Snell’s trio of instructors — Laura Ross, associate director of the Finch Center for Teaching and Learning; Alex Wulff, assistant professor of English; and Brittney Williams, life coach — gave themselves the nickname “The Dream Team.” The three taught the theme of #YouthQuake, which was the 2017 Oxford Dictionary Word of the Year. The term is defined as “a significant cultural, political or social change arising from the actions or influence of young people.”
Ross explains the trio wanted their students to make a significant change in their communities by creating off-campus and on-campus group projects. The students met the challenge with flying colors. They completed projects such as raising money through a bake sale for the St. Louis Crisis Nursery, advocating for mental health on campus, volunteering at a veterans hospital and hosting a diversity dialogue.

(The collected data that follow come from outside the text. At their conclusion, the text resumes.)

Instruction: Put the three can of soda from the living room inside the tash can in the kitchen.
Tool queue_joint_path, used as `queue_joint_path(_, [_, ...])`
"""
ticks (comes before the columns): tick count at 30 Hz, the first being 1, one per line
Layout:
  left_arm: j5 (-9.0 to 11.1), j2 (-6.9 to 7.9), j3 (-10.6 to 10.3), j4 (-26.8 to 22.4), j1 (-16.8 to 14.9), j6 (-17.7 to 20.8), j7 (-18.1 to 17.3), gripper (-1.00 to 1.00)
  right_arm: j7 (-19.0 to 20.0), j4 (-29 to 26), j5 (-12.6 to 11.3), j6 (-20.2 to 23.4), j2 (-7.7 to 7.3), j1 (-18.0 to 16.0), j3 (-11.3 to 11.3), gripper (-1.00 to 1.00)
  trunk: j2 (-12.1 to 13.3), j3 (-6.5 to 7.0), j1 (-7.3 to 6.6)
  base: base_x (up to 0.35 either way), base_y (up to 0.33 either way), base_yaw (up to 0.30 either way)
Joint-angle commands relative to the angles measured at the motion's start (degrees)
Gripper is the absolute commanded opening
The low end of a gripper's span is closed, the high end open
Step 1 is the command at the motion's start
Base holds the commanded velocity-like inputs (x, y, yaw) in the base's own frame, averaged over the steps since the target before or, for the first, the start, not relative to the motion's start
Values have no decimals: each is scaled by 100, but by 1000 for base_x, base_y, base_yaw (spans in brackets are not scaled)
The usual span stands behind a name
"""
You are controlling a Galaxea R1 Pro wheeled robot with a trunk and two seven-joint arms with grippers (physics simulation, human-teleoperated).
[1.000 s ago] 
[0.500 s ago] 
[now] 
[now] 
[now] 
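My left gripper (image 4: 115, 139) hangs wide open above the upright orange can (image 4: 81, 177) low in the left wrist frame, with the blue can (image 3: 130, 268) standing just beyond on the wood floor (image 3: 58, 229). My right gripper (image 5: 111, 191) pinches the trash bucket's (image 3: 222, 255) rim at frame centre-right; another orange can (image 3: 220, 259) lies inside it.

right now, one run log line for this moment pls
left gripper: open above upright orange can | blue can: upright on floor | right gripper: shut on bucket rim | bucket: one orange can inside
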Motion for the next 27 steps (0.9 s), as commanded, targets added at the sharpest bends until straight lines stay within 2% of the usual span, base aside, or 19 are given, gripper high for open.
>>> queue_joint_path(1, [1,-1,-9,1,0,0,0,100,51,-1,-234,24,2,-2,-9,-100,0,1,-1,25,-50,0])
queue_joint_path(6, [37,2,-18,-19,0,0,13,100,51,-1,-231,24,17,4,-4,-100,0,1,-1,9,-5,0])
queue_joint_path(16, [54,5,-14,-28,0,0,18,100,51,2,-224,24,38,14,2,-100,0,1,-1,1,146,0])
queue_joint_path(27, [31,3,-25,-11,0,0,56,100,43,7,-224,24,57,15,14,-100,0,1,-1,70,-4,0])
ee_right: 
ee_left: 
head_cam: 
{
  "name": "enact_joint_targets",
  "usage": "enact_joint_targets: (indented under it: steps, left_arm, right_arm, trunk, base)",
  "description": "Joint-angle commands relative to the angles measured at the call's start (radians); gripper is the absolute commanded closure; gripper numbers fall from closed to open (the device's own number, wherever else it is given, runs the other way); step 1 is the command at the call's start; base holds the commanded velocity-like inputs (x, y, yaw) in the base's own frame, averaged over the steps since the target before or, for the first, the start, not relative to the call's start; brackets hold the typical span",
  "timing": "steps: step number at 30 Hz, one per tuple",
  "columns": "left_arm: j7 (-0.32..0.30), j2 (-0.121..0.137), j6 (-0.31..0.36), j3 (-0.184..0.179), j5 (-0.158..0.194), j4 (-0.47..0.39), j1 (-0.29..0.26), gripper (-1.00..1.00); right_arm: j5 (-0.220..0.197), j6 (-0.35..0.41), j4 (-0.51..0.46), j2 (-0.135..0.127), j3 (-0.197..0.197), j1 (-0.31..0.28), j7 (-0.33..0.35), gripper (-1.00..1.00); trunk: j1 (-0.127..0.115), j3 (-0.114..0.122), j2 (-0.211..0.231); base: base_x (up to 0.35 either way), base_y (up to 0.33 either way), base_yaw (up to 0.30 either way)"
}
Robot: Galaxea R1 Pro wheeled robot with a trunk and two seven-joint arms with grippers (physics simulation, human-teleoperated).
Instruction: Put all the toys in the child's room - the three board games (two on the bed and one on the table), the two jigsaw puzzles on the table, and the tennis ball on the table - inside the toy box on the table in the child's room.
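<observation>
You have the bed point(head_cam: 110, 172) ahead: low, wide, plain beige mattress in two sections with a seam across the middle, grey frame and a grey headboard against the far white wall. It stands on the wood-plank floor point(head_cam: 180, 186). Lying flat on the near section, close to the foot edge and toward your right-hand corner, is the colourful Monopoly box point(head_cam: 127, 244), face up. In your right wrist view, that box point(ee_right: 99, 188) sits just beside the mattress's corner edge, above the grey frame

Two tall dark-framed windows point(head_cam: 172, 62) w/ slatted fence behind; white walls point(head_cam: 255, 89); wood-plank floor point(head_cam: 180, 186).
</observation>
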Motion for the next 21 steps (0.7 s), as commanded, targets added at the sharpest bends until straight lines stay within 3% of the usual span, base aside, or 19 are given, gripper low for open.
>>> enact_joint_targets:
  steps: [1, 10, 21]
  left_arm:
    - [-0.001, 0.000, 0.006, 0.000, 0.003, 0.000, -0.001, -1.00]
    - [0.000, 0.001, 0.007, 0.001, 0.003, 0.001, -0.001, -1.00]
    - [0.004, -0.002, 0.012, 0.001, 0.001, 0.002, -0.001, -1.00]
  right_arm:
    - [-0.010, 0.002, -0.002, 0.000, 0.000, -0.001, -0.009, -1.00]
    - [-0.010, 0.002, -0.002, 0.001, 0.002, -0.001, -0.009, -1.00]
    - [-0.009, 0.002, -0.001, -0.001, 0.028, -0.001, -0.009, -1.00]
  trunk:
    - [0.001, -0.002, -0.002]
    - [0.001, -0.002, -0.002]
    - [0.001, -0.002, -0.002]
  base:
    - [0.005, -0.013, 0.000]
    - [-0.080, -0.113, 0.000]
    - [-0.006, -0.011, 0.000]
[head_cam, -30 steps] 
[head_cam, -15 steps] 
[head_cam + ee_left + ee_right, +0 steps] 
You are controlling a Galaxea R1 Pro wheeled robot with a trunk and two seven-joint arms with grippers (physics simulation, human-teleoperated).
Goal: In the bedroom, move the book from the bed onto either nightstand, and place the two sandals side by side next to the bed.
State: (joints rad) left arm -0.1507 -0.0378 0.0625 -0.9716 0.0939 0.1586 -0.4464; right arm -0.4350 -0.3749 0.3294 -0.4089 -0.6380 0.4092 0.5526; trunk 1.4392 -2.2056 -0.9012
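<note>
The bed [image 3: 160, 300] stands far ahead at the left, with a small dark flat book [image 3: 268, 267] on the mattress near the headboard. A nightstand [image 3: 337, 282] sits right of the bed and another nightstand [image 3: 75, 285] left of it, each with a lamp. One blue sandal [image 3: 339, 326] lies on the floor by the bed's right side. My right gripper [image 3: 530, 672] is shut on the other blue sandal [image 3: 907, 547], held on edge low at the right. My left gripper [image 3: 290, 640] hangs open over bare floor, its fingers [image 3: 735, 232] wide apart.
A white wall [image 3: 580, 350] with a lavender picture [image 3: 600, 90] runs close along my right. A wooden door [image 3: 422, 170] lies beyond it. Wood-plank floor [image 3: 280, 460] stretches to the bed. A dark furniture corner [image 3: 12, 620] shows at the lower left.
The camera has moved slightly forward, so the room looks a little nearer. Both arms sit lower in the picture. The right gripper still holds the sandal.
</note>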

“I think our students were successful because they had access to all three instructors,” Ross said. In past years, Ross taught the University Seminar course by herself. But she found the new structure to be more rewarding. “It was incredibly exciting to see how much our students grew over the semester,” she said.
The trio of #YouthQuake instructors said that team teaching did offer up some challenges, and required them to step out of their comfort zones. “At first, I was nervous about having three instructors,” Wulff said. “I have limited experience team teaching, and all of my experiences as a student in team-taught classrooms were quite bad.”
But Wulff explains the team teaching concept was beneficial to the students, which is the most important takeaway from the experience. “We had the chance to get feedback from our students after the semester was over, and what we heard is that they enjoyed the course,” he said. “The students felt they had a chance to make good friends, get involved in the community and do some interesting work. We were thrilled to receive this positive feedback.”
But the work doesn’t stop now. The trio is already planning for next year’s University Seminar course. They will continue teaching together and have started discussing how they can improve the #YouthQuake curriculum.
“I’m looking forward to sharing more of our personal perspectives on the subject matters we cover in class,” Williams said. “I believe by sharing our personal narratives, our students are better able to understand different viewpoints. That skill is so important during their time at Maryville and when they leave this campus.”